I had heard of the Bokeh on Road.cc, but the Aspect is news to me.

You guys have any more detail on the through-axle? It looks like a 12 mm Maxle of sorts from first glance.

Dom Mason
6 years ago
Reply to  typevertigo

Hi typevertigo,

The Aspect will follow up the Bokeh bikes and uses a similar custom Dedacciai tubeset but with revised tube dia’s and wall thicknesses. It will use our new Aperture2 fork and have a similar geo. to the existing Mason ‘Resolution’, but with longer wheelbase and slightly more stack-height through the size range.

The F-Stop thru-axle is designed to work with our dropout system and allows you to loosen the small allen bolt on the end of the axle and fine tune the angle of the QR lever to exactly where you want it when the axle is tight. You can re-adjust as things bed in.

Hope that helps.

Dom | Mason Cycles.

Eric Schiller
Eric Schiller
6 years ago

£2650 ($3530) for a ti frameset? Wow, that’s Moots/Seven/Eriksen territory. I cannot understand how their pricing is working for them.

Dom Mason
6 years ago
Reply to  Eric Schiller

Hi Eric Schiller,

Thanks for your comment. We take our pricing very seriously and really try to keep things realistic for the amount of work and level of tubing and innovation that goes into our bikes and framesets. None of our frames are mass produced, all are made in very small, high quality workshops in Italy and painted to an extremely high standard in a paint shop near Venice.

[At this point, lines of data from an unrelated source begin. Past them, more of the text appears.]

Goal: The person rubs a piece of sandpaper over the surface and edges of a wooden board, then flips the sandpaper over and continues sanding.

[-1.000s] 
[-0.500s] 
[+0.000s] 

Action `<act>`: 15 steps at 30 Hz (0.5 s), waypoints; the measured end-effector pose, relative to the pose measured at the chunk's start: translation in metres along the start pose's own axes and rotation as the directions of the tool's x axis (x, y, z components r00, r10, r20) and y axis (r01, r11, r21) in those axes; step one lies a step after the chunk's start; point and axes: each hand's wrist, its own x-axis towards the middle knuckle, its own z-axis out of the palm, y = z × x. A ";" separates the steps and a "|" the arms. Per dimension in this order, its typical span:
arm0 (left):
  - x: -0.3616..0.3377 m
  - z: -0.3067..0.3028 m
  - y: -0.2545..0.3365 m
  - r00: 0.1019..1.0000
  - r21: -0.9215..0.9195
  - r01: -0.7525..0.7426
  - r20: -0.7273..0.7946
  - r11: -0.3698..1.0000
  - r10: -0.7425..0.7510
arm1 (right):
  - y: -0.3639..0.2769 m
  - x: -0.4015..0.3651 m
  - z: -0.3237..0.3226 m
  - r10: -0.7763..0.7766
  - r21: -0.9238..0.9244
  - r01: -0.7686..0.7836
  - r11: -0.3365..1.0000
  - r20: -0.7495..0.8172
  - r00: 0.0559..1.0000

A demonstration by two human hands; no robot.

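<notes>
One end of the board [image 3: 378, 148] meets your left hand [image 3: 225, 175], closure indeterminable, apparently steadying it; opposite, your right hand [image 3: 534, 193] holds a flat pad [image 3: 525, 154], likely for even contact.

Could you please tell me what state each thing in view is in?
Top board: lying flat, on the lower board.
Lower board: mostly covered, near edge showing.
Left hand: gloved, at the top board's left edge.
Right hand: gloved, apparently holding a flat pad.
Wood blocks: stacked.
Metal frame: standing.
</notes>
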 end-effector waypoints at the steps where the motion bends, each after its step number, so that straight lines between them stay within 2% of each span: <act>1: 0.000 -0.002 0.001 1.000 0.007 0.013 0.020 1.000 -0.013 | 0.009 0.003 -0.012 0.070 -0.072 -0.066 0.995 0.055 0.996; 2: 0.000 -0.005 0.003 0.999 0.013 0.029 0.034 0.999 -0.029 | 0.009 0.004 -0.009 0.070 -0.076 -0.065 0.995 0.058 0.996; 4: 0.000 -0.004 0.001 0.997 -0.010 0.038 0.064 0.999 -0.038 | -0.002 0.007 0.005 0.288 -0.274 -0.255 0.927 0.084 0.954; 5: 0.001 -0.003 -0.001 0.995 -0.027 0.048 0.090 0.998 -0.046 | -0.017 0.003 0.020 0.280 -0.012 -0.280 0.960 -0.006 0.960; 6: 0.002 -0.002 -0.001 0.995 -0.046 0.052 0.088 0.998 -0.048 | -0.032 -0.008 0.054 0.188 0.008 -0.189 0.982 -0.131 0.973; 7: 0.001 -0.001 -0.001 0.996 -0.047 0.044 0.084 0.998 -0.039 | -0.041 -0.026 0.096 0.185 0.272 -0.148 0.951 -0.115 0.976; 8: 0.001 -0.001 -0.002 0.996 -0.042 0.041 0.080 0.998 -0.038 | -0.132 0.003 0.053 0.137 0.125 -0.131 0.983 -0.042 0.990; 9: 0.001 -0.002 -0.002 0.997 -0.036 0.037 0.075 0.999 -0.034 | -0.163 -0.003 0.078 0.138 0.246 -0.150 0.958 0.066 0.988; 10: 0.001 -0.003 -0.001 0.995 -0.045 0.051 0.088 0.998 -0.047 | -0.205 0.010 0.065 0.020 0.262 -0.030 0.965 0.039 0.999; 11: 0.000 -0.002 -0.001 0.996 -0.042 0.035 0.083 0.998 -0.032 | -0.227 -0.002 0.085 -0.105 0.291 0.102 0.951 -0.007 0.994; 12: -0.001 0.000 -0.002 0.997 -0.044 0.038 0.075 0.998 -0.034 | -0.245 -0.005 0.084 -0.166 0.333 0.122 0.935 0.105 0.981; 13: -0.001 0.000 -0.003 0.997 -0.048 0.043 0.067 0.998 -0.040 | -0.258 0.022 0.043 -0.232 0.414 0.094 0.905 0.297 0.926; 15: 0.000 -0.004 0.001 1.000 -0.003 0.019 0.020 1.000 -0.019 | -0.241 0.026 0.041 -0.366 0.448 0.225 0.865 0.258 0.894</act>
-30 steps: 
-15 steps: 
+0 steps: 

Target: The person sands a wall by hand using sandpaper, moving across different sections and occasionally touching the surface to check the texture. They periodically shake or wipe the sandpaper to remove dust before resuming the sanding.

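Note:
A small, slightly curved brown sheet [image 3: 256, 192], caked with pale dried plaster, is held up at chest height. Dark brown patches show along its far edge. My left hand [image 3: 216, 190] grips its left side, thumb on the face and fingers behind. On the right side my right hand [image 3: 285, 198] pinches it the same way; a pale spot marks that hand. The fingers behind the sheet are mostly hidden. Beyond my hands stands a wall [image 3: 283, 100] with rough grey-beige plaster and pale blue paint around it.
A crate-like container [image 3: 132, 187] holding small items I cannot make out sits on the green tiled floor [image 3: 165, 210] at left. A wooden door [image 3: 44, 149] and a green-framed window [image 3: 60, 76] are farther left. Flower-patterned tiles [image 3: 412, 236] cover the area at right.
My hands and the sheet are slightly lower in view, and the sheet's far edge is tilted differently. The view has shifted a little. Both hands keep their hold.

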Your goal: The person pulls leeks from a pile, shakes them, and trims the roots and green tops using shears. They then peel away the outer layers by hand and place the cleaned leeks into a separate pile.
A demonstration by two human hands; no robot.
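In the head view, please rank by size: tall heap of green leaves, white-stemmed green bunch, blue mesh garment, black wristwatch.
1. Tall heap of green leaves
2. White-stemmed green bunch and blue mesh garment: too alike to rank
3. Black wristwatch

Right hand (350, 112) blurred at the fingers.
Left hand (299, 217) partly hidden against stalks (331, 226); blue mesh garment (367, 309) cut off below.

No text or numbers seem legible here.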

Both Bokeh frames use full custom tubesets, designed and tooled for by us and produced specially in small qty’s by Dedacciai. The Reynolds 3D printed Ti dropouts alone, cost around the same amount as a full far-east Ti tubeset! We have also tooled for our own carbon forks.

So yes, the Ti frameset does cost around the same as Moots/Seven/Eriksen etc, but we firmly believe that it’s advanced tubing, geo., dropouts, finish and fine detail, very small batch production by high quality and very experienced builder + the pedigree of being developed with the help of a TCR winner make it worth it.

Our pricing does work for us because experienced riders are tracking us down and buying our bikes and framesets based on thorough research, solid reviews and maybe most importantly recommendations from other riders and early adopters of the M∆SON brand who have thoroughly enjoyed their bikes and the adventures that they have experienced. Take a look at our IG and FB feeds for a taste of this.

I hope this helps to answer your Q’s : ]

Dom | Mason Cycles.

Nigel Leech
Nigel Leech
6 years ago

Titanium frames hand made from name brand tubing by craftsmen in a developed/western country that have been designed and sold by a small Bike firm. Why wouldn’t/shouldn’t they cost a similar amount to the brands you mentioned?

Eric Schiller
Eric Schiller
6 years ago
Reply to  Nigel Leech

Because the frames I listed are custom.

Dom Mason
6 years ago
Reply to  Eric Schiller

Hi Eric,

Our frames use full custom tubesets delivered specially for us by Dedacciai in Italy, this isn’t normal for small makers like us. We are also using the very advanced Reynolds 3D printed Ti dropouts that cost a similar amount to a full Ti tubeset from the far east [not saying any of the makers you mention use TW tubesets of course!]

All our frames are finely detailed and finished and fully ride and ISO tested before production [normally after many versions and p.types].
So, I think when you mention ‘custom’ you are referring to bespoke geometry for particular customers? No, we don’t do that, it’s not our thing. But we do spend a long time developing our own award winning and race winning geo. in conjunction with riders like Josh Ibbett who won the TCR2015 on a Mason Definition.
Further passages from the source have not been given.